◆ **Task**:
Where "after" occurs in a line of the entries below, copy that line.

(Records supplied)

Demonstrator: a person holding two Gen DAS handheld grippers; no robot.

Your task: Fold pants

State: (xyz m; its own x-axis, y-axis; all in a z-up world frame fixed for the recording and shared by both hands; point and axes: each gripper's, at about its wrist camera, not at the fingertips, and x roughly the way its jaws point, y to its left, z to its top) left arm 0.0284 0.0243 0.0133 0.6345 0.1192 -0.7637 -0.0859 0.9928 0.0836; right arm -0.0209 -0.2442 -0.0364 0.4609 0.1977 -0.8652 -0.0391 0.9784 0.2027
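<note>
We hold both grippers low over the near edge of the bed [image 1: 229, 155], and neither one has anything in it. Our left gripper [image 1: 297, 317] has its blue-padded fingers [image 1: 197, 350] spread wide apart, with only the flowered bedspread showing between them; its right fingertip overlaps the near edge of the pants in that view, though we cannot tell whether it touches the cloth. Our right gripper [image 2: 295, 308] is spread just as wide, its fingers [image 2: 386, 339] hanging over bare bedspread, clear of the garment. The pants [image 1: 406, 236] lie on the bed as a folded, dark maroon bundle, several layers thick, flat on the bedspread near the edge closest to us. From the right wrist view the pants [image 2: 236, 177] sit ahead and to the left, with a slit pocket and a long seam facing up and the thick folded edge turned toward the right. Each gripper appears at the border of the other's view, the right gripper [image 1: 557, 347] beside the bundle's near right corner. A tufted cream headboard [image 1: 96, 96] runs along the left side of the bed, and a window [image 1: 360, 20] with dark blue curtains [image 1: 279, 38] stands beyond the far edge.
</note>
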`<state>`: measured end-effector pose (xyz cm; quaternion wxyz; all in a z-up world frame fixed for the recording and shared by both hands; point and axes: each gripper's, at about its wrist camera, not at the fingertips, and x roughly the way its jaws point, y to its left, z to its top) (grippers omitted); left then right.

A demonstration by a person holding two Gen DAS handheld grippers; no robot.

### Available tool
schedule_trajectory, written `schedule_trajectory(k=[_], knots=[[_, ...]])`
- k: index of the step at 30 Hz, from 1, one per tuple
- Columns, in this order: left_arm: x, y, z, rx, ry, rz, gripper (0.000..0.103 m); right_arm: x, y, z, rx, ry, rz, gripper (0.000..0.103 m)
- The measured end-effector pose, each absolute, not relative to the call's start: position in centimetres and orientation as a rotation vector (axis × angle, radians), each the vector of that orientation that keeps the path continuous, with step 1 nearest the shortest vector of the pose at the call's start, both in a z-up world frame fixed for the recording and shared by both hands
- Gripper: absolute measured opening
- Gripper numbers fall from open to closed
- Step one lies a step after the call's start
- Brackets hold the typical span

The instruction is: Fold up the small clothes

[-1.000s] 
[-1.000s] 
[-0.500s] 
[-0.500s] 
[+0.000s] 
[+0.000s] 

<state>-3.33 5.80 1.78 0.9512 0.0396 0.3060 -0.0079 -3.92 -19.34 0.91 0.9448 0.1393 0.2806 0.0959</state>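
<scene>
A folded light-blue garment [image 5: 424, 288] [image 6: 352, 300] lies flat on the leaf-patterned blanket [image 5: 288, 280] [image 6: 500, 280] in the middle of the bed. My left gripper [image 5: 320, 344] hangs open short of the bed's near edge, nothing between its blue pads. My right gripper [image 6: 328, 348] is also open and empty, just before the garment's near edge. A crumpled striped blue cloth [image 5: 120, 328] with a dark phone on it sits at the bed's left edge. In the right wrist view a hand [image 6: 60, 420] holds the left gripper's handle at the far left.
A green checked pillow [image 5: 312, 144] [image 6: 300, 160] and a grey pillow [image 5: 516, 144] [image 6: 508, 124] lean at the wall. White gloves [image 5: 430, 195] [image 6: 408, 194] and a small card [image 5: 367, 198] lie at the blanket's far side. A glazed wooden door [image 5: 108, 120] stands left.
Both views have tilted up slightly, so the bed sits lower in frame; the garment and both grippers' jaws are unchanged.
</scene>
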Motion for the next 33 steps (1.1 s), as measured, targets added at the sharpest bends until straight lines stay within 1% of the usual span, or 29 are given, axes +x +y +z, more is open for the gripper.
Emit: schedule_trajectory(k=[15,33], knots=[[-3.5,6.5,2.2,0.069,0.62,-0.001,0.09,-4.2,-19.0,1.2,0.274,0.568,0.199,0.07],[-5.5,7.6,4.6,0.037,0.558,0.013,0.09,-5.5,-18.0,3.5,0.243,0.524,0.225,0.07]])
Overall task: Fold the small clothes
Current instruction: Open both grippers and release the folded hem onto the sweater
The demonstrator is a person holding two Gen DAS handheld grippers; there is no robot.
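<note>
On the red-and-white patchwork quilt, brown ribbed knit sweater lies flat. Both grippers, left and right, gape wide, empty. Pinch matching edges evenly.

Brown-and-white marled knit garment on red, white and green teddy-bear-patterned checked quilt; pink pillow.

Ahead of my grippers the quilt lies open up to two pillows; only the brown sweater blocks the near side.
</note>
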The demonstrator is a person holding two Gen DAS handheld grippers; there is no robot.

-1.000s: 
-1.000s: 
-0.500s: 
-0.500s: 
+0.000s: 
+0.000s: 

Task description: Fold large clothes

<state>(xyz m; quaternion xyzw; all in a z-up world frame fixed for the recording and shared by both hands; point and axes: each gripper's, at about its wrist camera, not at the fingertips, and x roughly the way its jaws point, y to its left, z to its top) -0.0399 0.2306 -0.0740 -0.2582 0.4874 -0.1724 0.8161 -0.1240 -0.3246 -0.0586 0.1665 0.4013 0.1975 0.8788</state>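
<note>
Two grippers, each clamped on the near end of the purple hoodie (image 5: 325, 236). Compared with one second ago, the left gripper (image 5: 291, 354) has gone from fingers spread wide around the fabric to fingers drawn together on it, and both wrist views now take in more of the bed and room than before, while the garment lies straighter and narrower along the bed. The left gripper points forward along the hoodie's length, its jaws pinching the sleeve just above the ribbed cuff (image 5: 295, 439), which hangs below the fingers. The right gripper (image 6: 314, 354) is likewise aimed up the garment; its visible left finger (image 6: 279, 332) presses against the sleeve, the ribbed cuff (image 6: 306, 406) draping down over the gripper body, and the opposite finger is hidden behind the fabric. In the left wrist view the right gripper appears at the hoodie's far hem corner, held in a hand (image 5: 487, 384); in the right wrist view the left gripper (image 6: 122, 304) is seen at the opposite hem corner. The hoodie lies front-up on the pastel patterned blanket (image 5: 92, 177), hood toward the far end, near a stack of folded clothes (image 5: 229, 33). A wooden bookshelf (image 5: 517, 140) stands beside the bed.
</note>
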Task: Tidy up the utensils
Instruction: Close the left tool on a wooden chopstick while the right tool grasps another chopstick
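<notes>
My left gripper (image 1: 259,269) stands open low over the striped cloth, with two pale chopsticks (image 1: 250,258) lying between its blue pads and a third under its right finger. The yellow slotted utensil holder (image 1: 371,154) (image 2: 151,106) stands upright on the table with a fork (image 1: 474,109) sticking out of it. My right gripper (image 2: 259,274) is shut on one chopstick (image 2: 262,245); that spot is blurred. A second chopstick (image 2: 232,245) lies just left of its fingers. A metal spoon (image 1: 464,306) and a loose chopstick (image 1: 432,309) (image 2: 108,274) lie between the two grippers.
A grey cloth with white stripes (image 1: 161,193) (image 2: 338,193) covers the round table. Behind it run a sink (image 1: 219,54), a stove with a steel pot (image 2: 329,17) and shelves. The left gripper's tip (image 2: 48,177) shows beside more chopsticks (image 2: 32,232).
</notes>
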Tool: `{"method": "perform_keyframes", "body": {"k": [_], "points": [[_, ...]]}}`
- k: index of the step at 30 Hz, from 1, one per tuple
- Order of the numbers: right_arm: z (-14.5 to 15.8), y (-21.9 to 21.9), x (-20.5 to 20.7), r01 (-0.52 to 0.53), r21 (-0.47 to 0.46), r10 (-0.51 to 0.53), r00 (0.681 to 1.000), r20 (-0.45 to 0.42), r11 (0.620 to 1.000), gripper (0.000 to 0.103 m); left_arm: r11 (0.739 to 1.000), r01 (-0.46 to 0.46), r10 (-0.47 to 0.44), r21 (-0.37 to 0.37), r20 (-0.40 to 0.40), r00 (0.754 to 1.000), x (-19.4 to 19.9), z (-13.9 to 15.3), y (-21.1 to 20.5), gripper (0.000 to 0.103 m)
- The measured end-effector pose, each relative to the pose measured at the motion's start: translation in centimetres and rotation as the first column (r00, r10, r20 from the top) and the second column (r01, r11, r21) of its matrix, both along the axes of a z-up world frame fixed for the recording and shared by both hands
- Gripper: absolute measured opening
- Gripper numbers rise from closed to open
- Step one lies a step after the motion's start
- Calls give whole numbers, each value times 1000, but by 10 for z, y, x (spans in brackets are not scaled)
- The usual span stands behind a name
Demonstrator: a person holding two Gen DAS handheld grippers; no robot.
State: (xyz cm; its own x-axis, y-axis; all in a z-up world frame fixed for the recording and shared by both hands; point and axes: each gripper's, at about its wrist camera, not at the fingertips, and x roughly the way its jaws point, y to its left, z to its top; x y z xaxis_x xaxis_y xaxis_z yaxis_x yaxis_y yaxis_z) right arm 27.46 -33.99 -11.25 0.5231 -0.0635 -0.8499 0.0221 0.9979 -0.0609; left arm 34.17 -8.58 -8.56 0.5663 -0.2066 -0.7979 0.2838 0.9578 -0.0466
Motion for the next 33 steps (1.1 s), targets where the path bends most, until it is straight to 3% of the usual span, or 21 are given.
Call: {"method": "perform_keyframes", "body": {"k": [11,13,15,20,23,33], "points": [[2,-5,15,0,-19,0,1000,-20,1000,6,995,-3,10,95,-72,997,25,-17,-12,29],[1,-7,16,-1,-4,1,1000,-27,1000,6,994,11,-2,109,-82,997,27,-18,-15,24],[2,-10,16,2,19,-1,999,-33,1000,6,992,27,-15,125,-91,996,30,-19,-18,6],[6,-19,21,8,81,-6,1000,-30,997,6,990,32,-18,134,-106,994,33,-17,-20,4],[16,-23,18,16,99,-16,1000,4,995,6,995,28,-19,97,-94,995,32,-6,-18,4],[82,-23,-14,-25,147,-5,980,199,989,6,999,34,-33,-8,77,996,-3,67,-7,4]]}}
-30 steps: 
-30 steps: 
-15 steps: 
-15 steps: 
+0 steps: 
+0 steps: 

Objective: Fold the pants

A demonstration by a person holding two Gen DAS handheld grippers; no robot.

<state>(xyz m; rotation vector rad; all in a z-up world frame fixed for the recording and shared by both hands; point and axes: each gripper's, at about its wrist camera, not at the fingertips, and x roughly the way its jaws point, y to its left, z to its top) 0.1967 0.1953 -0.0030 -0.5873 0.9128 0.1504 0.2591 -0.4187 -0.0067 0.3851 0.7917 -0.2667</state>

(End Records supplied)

◆ **Task output**:
- Step one lies a step after the call's start
- Step one lies a step after the motion's start

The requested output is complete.